Polizia di stato di Belluno: al lavoro per investigare sui furti di account Facebook e Instagram.

Esattamente da mercoledi 1 aprile, a causa di notevole segnalazioni da parte dei cittadini circa il furto del proprio account Facebook o Instagram, la Polizia di Stato di Belluno è al lavoro per investigare sugli ultimi accaduti. Come sappiamo il furto del profilo è quindi la violazione della privacy, è una cosa molto grave, un reato da codice penale.

Molte persone rubano account perché oggi non è tanto semplice creare dei profili “finti” sui social più popolari. Per tale motivo, gli account “veri” valgono molto e per questo molte persone se ne approfittano per poter navigare in internet con account appartenenti ad altre persone. Le persone malintenzionate li usano per avere un numero elevato di follower o semplicemente per sfruttare alcuni strumenti consentiti solo a chi è un vero utente di Facebook e su Instagram. E’ proprio in provincia di Belluno, alcuni utenti, affermano di non riuscire più ad entrare nel proprio profilo Facebook e Instagram. L’account c’è ma sono state cambiate le password, quindi gli utenti non riescono più ad entrare. L’account sarà svuotato o arricchito di contenuti nuovi, tuttavia non è più sotto il controllo di chi ci ha messo il nome e il volto.

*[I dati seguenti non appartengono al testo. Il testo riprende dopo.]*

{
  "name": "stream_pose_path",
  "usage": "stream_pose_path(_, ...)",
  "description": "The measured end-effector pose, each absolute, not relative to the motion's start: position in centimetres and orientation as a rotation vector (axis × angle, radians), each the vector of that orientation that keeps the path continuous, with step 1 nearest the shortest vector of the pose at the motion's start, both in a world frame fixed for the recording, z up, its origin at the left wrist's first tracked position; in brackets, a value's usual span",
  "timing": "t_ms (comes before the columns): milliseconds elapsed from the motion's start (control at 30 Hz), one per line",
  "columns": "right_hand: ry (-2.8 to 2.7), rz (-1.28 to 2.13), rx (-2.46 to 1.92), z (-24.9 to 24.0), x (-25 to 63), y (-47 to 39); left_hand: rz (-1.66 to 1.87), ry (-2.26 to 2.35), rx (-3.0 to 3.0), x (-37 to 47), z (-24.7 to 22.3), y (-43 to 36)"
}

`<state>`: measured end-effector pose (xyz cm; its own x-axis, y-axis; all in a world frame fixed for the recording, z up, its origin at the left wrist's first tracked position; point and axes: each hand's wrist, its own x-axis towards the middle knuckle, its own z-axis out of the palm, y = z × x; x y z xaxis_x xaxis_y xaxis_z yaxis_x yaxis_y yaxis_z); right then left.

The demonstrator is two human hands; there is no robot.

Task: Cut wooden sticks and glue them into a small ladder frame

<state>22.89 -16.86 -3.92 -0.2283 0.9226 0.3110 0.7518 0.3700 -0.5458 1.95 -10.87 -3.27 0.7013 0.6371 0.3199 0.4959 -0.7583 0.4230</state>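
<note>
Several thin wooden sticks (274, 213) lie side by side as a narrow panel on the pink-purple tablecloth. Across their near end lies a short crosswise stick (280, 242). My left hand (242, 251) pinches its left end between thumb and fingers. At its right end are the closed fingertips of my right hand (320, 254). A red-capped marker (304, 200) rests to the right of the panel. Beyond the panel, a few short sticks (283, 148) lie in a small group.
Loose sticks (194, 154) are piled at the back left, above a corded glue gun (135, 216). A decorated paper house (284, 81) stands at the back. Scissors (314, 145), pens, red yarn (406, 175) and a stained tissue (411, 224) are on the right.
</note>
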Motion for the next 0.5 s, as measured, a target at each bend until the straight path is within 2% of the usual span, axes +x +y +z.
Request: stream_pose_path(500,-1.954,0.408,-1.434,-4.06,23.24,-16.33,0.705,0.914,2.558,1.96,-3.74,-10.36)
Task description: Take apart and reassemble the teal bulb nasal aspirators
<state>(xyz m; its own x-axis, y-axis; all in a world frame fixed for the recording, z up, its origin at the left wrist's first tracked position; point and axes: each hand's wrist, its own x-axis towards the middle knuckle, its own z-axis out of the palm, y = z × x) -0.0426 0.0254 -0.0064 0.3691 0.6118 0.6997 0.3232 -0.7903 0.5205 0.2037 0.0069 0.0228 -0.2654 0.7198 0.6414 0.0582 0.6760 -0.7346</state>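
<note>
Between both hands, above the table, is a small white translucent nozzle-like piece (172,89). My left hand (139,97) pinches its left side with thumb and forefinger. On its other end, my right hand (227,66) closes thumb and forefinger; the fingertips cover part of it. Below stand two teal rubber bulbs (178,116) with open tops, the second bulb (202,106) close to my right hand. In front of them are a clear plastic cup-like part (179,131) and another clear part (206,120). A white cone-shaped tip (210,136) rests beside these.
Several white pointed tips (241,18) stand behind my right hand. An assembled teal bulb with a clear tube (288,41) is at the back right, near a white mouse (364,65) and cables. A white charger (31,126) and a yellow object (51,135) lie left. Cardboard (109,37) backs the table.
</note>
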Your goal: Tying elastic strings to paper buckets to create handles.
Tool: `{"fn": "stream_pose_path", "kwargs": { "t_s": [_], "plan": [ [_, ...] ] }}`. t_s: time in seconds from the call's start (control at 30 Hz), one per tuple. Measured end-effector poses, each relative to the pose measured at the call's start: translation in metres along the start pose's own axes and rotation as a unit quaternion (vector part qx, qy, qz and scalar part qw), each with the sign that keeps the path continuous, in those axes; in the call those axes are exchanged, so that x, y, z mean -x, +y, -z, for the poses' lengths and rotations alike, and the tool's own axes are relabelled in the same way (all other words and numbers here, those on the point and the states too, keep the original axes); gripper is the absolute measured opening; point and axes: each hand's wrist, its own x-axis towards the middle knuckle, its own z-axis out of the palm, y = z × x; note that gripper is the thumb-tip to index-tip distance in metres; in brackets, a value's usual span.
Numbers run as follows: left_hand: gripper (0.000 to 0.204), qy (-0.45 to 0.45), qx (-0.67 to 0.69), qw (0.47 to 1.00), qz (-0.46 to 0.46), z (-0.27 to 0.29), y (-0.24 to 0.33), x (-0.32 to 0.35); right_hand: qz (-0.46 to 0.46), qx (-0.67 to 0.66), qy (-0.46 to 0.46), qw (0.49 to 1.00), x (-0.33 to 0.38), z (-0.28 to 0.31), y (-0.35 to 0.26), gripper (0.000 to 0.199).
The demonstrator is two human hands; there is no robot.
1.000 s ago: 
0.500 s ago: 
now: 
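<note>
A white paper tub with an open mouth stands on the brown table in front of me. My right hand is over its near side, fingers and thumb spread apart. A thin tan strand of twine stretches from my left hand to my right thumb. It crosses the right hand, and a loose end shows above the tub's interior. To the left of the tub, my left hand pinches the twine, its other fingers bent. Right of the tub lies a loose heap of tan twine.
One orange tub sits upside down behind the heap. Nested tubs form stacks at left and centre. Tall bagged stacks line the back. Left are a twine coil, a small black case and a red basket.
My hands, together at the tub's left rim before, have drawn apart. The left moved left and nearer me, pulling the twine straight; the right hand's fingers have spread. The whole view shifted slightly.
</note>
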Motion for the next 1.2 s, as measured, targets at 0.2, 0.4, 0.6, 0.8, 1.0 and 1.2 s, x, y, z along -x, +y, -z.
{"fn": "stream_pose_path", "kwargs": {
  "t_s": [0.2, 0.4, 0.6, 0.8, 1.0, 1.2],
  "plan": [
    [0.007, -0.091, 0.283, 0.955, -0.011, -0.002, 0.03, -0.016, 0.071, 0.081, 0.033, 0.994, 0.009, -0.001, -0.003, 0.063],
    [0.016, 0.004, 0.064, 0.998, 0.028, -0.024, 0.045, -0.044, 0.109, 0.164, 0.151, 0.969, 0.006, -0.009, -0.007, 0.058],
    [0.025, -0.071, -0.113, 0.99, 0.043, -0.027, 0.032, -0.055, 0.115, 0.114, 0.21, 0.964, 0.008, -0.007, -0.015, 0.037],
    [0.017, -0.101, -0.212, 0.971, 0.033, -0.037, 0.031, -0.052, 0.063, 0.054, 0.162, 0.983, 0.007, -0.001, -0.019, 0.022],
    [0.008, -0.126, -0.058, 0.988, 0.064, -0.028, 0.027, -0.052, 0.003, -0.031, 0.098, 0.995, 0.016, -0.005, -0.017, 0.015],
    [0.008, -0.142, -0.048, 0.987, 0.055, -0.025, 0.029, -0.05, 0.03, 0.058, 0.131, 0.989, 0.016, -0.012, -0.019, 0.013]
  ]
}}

A tal proposito, gli operatori della Polizia, si sono mobilitati nelle indagini per aiutare tutti gli utenti che in questi giorno, hanno usato il programma per videoconferenze, Zoom, molto utilizzato per i meeting aziendali e per le lezioni a scuola, ma anche per le “riunioni” familiari davanti al computer, al tempo del coronavirus. Se non tutti conoscono Zoom si tratta di un programma che, consente collegamenti plurimi, usato addirittura per lezioni di musica grazie alla sua elevata qualità del suono, ed è gratuito. Il software si scarica attraverso internet: per questo si crede che se non si fa il download da un sito attendibile, insieme al software venga scaricata ed installata sul proprio computer un virus. Questo virus, una volta installato in maniera del tutto anonima, consente ad altri di prendere il controllo del nostro computer e di vedere che cosa c’è dentro come gli account a Facebook e Instagram, per esempio. Certamente il problema non riguarda solo gli utenti di Belluno. Secondo alcuni esperti la vulnerabilità sta nel fatto che, con l’attuale potenza di calcolo dei computer moderni, Hashcat è in grado di decifrare una password debole in poche decine di secondi.

Quindi come proteggersi?
Attualmente non sono state rilasciate aggiornamenti per correggere la vulnerabilità del client di Zoom. Per evitare di essere attaccati dal malware, è possibile configurare Windows in modo da bloccare l’invio automatico delle credenziali NTLM a server remoti quando si accede ad una condivisione di rete. Inoltre consigliamo di usare prudenza con e-mail e file ricevuti da mittenti sconosciuti, non aprire allegati sconosciuti e non cliccare sui link nelle e-mail, e prestare attenzione ai domini ingannevoli infine proteggersi con un’architettura IT olistica, end-to-end, per prevenire attacchi zero-day.